Directions for this task: Reproduce the listing below exactly, except for its pictures.
===============
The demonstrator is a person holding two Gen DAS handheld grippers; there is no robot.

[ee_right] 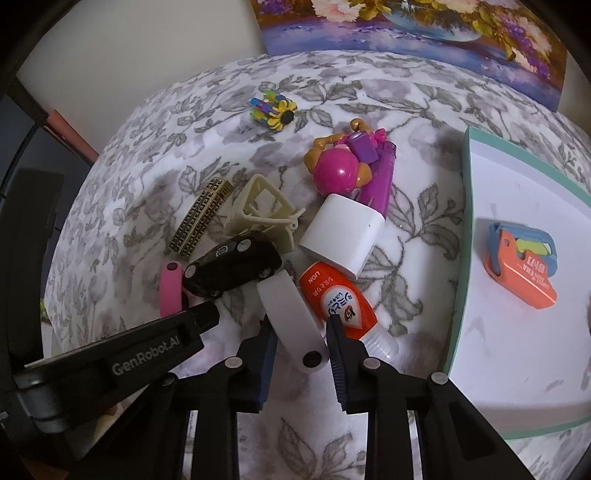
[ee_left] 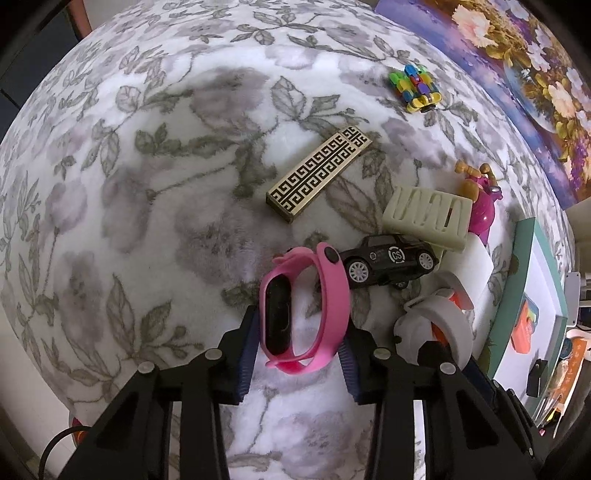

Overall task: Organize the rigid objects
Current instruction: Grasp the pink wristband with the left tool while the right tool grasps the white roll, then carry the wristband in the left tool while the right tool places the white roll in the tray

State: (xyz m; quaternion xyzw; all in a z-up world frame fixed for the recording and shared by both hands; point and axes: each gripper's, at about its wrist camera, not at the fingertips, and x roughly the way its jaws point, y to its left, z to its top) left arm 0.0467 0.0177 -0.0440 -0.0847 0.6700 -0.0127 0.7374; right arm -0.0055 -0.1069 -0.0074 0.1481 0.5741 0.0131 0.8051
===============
Solution for this task:
The demonstrator is a person holding two Gen DAS handheld grippers; there is no robot.

[ee_right] 
[ee_left] 

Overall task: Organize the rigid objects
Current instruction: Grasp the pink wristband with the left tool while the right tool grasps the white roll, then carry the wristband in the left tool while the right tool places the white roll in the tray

State: (xyz m; quaternion xyzw; all in a z-up world frame fixed for the recording and shared by both hands; point and axes: each gripper's, at about its wrist camera, not at the fingertips, and x roughly the way its jaws point, y to its left, z to its top) left arm 0.0467 0.0177 -0.0440 -0.0847 0.6700 -0.0127 0.7374; right arm -0.0055 -0.1069 -0.0074 0.1481 0.5741 0.0131 0.8051

Nothing remains to be added to this answer.